Em setembro de 2007, quando o primeiro astronauta muçulmano da Malásia se preparava para ir ao espaço, a Agência Espacial Nacional da Malásia publicou diretrizes religiosas sobre rituais de sepultamento para muçulmanos no espaço. Essas diretrizes diziam que, se não fosse possível trazer o corpo de volta, ele seria “enterrado” no espaço após uma breve cerimônia. E se não houvesse água disponível no espaço para os rituais cerimoniais, então “poeira sagrada” deveria ser varrida sobre o rosto e as mãos “mesmo que não houvesse poeira” na estação espacial.

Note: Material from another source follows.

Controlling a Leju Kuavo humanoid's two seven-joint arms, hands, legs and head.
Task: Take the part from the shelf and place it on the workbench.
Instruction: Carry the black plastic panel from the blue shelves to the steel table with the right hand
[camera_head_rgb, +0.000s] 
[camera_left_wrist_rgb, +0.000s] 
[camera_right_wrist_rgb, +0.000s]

O hinduísmo é uma religião diversificada, e por isso as práticas funerárias muitas vezes variam de acordo com a cultura e o contexto. Mais comumente, a morte e o período seguinte à morte de uma pessoa estão associados à poluição ritual. Por causa disso, o falecido deve ser cremado dentro de 24 horas após a morte.

A cremação do corpo corta os laços da alma, ou o atman, com o corpo, permitindo que ela passe para o próximo nível de existência e eventualmente seja reencarnada. As cinzas são coletadas e colocadas em uma urna no terceiro dia após a cremação e imersas em um corpo d’água, idealmente em um rio sagrado como o Ganges.

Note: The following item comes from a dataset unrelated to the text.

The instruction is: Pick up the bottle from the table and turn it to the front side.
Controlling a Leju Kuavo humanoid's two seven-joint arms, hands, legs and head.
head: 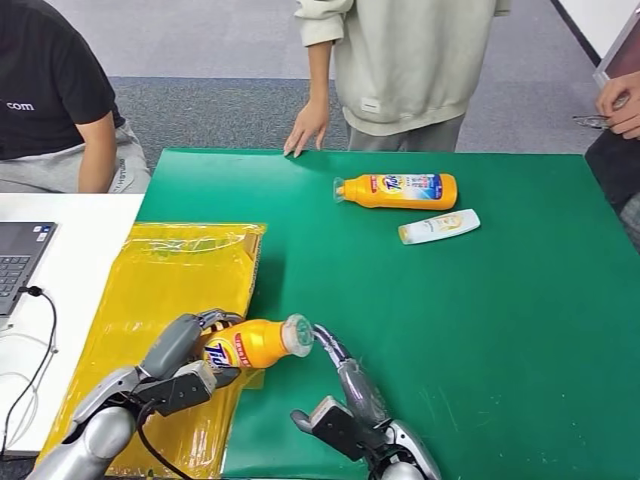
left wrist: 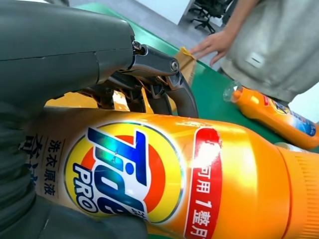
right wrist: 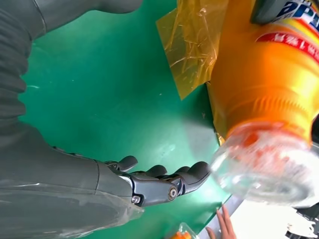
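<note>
1. My left hand [head: 185, 345] grips the bottle [head: 253, 343] at its body, held sideways above the near edge of the table [head: 453, 330], label facing up.
2. My right hand [head: 340, 365] has its fingers spread beside the cap, holding nothing; I think it is ready to help the turning.
3. The table is green, with a yellow bag [head: 173, 270] on the left.
</note>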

Dentro do hinduísmo, a Lua desempenhou um papel importante na conceptualização do que acontece com os mortos. Por exemplo, os antigos textos hindus descrevem os espíritos dos mortos virtuosos como entrando em Chandraloka, ou o reino da Lua, onde experimentam felicidade por um tempo antes de serem reencarnados.

Nas muitas formas de budismo, a morte oferece uma oportunidade para os enlutados refletirem sobre a impermanência de todas as coisas. Enquanto no budismo tibetano há a tradição do “enterro celeste”, em que o falecido é desmembrado e deixado aos elementos, na maioria das formas de budismo os mortos são geralmente cremados e, como no hinduísmo, o cadáver é considerado poluente anteriormente.

Em formas mais antigas de budismo no Nepal e no Tibete, a Lua era entendida como identificada com o deus Chandra, que cavalga em uma carruagem. A Lua também é uma das nove divindades astrológicas cujo movimento fornece insights para calcular futuros individuais e coletivos.

Situação Difícil

Respondendo à objeção navajo de que despejar cinzas na Lua era uma profanação, o CEO da Celestis, a empresa que pagou pelas cápsulas contendo as cinzas, emitiu um comunicado enfatizando que lançar recipientes de cinzas humanas para a Lua é “a antítese da profanação … é uma celebração”.

No final, a questão foi irrelevante. Peregrine 1 nunca fez sua aterrissagem suave na Lua por causa de uma falha no motor, e sua carga útil foi destruída após entrar na atmosfera.

À medida que mais pessoas decidem enviar suas cinzas para o espaço, no entanto, conflitos religiosos estão fadados a surgir. A preocupação principal, e não apenas para a Nação Navajo, será como respeitar todas as tradições religiosas enquanto os seres humanos exploram e comercializam a Lua. Isso ainda permanece um problema hoje aqui na Terra.